→ Task description
Write out the listing below in full and exactly, leaving out every picture.

▼▼▼

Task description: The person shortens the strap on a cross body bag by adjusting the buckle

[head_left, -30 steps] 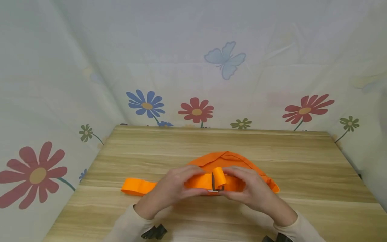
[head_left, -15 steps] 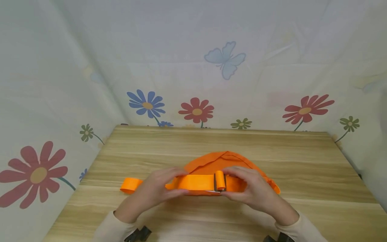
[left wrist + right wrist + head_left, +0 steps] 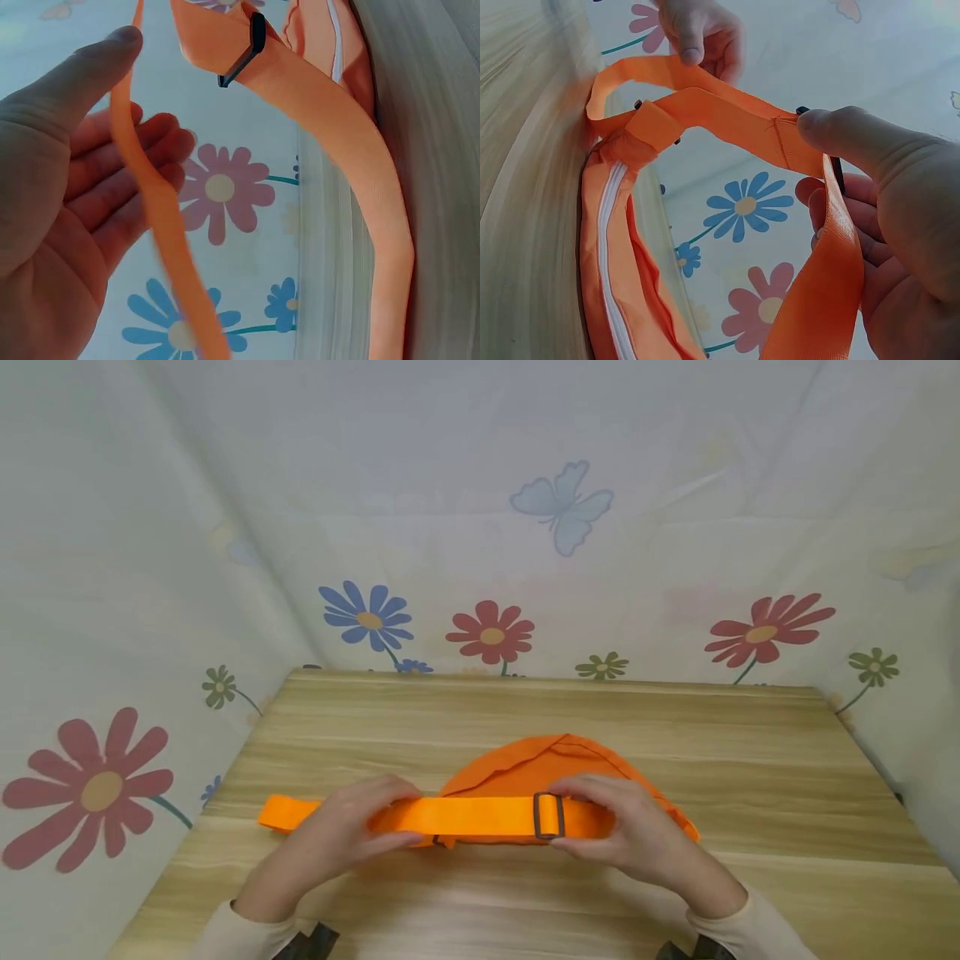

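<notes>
Lower left: the strap loop (image 3: 287,813) juts past your left hand (image 3: 333,831), which holds the orange strap (image 3: 476,816) by its edges, thumb below, fingertips above. A dark fitting (image 3: 439,841) shows just under the strap, beside that hand. Centre: the strap runs nearly level and flat between your hands, in front of the orange bag (image 3: 510,774), which lies on the table (image 3: 390,710). Right of centre: the dark slider (image 3: 549,816) has the strap threaded through it; your right hand (image 3: 637,827) grips it by its two ends.

Judged step: drawing the strap out flat from the slider. Keep the slider steady and square with your right hand; pull left in line with the strap. Pinch both edges evenly, since a one-sided pull would probably twist it. Watch that the fitting doesn't snag.
</notes>
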Action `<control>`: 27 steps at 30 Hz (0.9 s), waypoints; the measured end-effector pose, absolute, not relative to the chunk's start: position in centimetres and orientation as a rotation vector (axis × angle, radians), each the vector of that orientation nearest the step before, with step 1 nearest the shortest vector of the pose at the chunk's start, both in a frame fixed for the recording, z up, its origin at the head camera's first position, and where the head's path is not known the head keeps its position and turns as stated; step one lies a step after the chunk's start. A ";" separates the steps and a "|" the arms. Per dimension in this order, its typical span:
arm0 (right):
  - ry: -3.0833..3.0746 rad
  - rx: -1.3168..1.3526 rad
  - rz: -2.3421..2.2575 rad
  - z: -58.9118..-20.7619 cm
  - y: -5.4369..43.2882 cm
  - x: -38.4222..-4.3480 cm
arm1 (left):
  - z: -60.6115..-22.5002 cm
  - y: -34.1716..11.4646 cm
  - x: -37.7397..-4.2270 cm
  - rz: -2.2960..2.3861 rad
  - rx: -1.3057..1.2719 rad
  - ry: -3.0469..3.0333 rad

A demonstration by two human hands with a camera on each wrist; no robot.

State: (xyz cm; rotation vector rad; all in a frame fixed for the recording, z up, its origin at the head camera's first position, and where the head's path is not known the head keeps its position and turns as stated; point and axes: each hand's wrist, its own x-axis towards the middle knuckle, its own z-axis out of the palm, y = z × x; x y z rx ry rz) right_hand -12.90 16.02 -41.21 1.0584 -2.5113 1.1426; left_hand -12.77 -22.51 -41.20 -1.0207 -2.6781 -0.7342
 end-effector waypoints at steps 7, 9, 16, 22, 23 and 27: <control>-2.534 1.030 1.139 -41.1 15.9 -12.7 | -41.7 -18.5 -13.3 -0.741 -1.095 -2.664; -2.530 1.032 1.133 -41.1 15.8 -12.7 | -41.7 -16.5 -13.3 -0.744 -1.121 -2.656; -2.522 1.049 1.120 -41.0 15.7 -12.7 | -41.6 -11.4 -13.4 -1.012 -1.170 -2.663; -2.556 1.036 1.063 -41.2 16.5 -12.8 | -41.4 -11.5 -13.5 -1.164 -1.105 -2.672; -2.555 1.030 1.040 -41.3 16.7 -12.9 | -41.3 -11.6 -13.5 -1.174 -1.095 -2.678; -2.504 1.013 0.982 -41.6 17.6 -13.0 | -41.2 -12.3 -13.7 -1.151 -1.069 -2.696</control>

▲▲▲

→ Result for this exercise
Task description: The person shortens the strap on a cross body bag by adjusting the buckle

[head_left, -30 steps] 
[head_left, -15 steps] 
[left wrist + right wrist + head_left, +0 steps] 

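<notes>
Lower left: the strap loop (image 3: 287,813) juts past your left hand (image 3: 333,831), which holds the orange strap (image 3: 476,816) by its edges, thumb below, fingertips above. A dark fitting (image 3: 439,841) shows just under the strap, beside that hand. Centre: the strap runs nearly level and flat between your hands, in front of the orange bag (image 3: 510,774), which lies on the table (image 3: 390,710). Right of centre: the dark slider (image 3: 549,816) has the strap threaded through it; your right hand (image 3: 637,827) grips it by its two ends.

Judged step: drawing the strap out flat from the slider. Keep the slider steady and square with your right hand; pull left in line with the strap. Pinch both edges evenly, since a one-sided pull would probably twist it. Watch that the fitting doesn't snag.
</notes>
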Action `<control>`: 27 steps at 30 Hz (0.9 s), waypoints; the measured end-effector pose, absolute, not relative to the chunk's start: position in centimetres and orientation as a rotation vector (axis × angle, radians), each the vector of that orientation nearest the step before, with step 1 nearest the shortest vector of the pose at the chunk's start, both in a frame fixed for the recording, z up, its origin at the head camera's first position, and where the head's path is not known the head keeps its position and turns as stated; step one lies a step after the chunk's start. A ";" separates the steps and a "|" the arms. Per dimension in this order, its typical span:
arm0 (right):
  - ry: -3.0833..3.0746 rad
  - rx: -1.3168..1.3526 rad
  - rz: -2.3421..2.2575 rad
  - z: -58.9118..-20.7619 cm
  - y: -5.4369..43.2882 cm
  - x: -38.4222..-4.3480 cm
arm1 (left):
  - z: -60.6115..-22.5002 cm
  - y: -34.1716..11.4646 cm
  - x: -37.7397..-4.2270 cm
  - rz: -2.2960..2.3861 rad
  - rx: -1.3057..1.2719 rad
  - ry: -3.0469..3.0333 rad

A demonstration by two human hands with a camera on each wrist; no robot.

State: (xyz cm; rotation vector rad; all in a frame fixed for the recording, z up, its origin at the head camera's first position, and where the head's path is not known the head keeps its position and turns as stated; point and axes: each hand's wrist, its own x-axis towards the middle knuckle, its own z-axis out of the palm, y = z × x; x y z rx ry rz) right_hand -12.90 16.02 -41.21 1.0584 -2.5113 1.1426; left_hand -12.77 -22.51 -41.20 -1.0207 -2.6781 -0.7342
 end-effector waypoints at steps 7, 9, 16, 22, 23 and 27: <control>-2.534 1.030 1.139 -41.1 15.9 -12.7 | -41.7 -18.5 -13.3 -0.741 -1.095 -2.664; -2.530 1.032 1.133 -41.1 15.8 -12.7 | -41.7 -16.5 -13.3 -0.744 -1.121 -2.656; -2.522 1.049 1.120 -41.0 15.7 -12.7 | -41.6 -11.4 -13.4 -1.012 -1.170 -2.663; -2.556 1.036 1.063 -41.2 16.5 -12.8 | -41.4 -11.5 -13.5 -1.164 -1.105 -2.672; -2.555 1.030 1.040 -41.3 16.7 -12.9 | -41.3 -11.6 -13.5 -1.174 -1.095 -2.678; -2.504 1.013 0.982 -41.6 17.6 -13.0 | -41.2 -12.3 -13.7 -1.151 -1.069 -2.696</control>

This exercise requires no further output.